Held: The State must prove in true-threats cases that the defendant had some subjective understanding of his statements’ threatening nature, but the First Amendment requires no more demanding a showing than recklessness. Pp. 4–14.

(a) The First Amendment permits restrictions upon the content of speech in a few limited areas. Among these historic and traditional categories of unprotected expression is true threats. True threats are “serious expression[s]” conveying that a speaker means to “commit an act of unlawful violence.” Virginia v. Black, 538 U.S. 343, 359. The existence of a threat depends not on “the mental state of the author,” but on “what the statement conveys” to the person on the receiving end. Elonis v. United States, 575 U.S. 723, 733. Yet the First Amendment may still demand a subjective mental-state requirement shielding some true threats from liability. That is because bans on speech have the potential to chill, or deter, speech outside their boundaries. An important tool to prevent that outcome is to condition liability on the State’s showing of a culpable mental state. Speiser v. Randall, 357 U.S. 513, 526. That kind of “strategic protection” features in this Court’s precedent concerning the most prominent categories of unprotected speech. Gertz v. Robert Welch, Inc., 418 U.S. 323, 342. With regard to defamation, a public figure cannot recover for the injury such a statement causes unless the speaker acted with “knowledge that it was false or with reckless disregard of whether it was false or not.” New York Times Co. v. Sullivan, 376 U.S. 254, 280. The same idea arises in the law respecting obscenity and incitement to unlawful conduct. See, e.g., Hess v. Indiana, 414 U.S. 105, 109; Hamling v. United States, 418 U.S. 87, 122–123. And that same reasoning counsels in favor of requiring a subjective element in a true-threats case. A speaker’s fear of mistaking whether a statement is a threat, fear of the legal system getting that judgment wrong, and fear of incurring legal costs all may lead a speaker to swallow words that are in fact not true threats. Insistence on a subjective element in unprotected-speech cases, no doubt, has a cost: Even as it lessens chill of protected speech, it makes prosecution of otherwise proscribable, and often dangerous, communications harder. But a subjective standard is still required for true threats, lest prosecutions chill too much protected, non-threatening expression. 

(b)  In this context, a recklessness standard—i.e., a showing that a person “consciously disregard[ed] a substantial [and unjustifiable] risk that [his] conduct will cause harm to another,” Voisine v. United States, 579 U.S. 686, 691—is the appropriate mens rea. Requiring purpose or knowledge would make it harder for States to counter true threats—with diminished returns for protected expression. Using a recklessness standard also fits with this Court’s defamation decisions, which adopted a recklessness rule more than a half-century ago. The Court sees no reason to offer greater insulation to threats than to defamation. While this Court’s incitement decisions demand more, the reason for that demand—the need to protect from legal sanction the political advocacy a hair’s-breadth away from incitement—is not present here. For true threats, recklessness strikes the right balance, offering “enough ‘breathing space’ for protected speech,” without sacrificing too many of the benefits of enforcing laws against true threats. Elonis, 575 U. S., at 748. Pp. 10–14.

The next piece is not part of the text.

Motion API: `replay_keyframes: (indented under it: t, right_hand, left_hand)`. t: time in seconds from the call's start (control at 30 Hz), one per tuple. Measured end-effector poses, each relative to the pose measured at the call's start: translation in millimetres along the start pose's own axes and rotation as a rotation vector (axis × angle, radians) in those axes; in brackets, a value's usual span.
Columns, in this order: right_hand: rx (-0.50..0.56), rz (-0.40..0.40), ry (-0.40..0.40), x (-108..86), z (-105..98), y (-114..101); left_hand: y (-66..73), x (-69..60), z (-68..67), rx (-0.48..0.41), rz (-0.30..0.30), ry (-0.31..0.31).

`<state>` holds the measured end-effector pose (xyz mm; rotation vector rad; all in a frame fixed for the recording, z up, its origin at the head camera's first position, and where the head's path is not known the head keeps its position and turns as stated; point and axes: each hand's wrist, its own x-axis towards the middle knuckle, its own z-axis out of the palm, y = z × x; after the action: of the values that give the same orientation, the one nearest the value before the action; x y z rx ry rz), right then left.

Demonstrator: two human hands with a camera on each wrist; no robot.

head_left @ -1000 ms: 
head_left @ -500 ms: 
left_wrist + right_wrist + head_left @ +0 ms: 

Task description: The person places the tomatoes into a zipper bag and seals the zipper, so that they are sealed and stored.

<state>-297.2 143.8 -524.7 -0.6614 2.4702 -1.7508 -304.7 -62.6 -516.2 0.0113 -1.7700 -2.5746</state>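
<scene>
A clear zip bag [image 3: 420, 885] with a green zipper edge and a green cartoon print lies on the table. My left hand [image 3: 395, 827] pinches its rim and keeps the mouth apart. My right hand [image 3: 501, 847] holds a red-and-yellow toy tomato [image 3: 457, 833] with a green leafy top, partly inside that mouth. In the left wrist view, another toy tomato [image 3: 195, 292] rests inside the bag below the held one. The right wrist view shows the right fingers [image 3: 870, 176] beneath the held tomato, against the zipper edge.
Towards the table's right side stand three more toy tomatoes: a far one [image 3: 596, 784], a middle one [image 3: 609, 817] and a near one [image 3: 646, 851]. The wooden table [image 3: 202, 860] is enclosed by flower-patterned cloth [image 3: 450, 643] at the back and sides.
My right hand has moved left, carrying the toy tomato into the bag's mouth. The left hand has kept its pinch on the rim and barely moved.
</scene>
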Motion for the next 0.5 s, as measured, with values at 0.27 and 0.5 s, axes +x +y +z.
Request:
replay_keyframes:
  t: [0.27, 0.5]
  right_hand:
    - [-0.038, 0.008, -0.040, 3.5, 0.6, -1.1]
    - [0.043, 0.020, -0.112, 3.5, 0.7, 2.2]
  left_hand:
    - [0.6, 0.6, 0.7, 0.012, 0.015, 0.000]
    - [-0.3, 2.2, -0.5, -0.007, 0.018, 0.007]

(c) The State prosecuted Counterman in accordance with an objective standard and did not have to show any awareness on Counterman’s part of his statements’ threatening character. That is a violation of the First Amendment. 

497 P.3d 1039, vacated and remanded.

Kagan, J., delivered the opinion of the Court, in which Roberts, C. J., and Alito, Kavanaugh, and Jackson, JJ., joined. Sotomayor, J., filed an opinion concurring in part and concurring in the judgment, in which Gorsuch, J., joined as to Parts I, II, III–A, and III–B. Thomas, J., filed a dissenting opinion. Barrett, J., filed a dissenting opinion, in which Thomas, J., joined.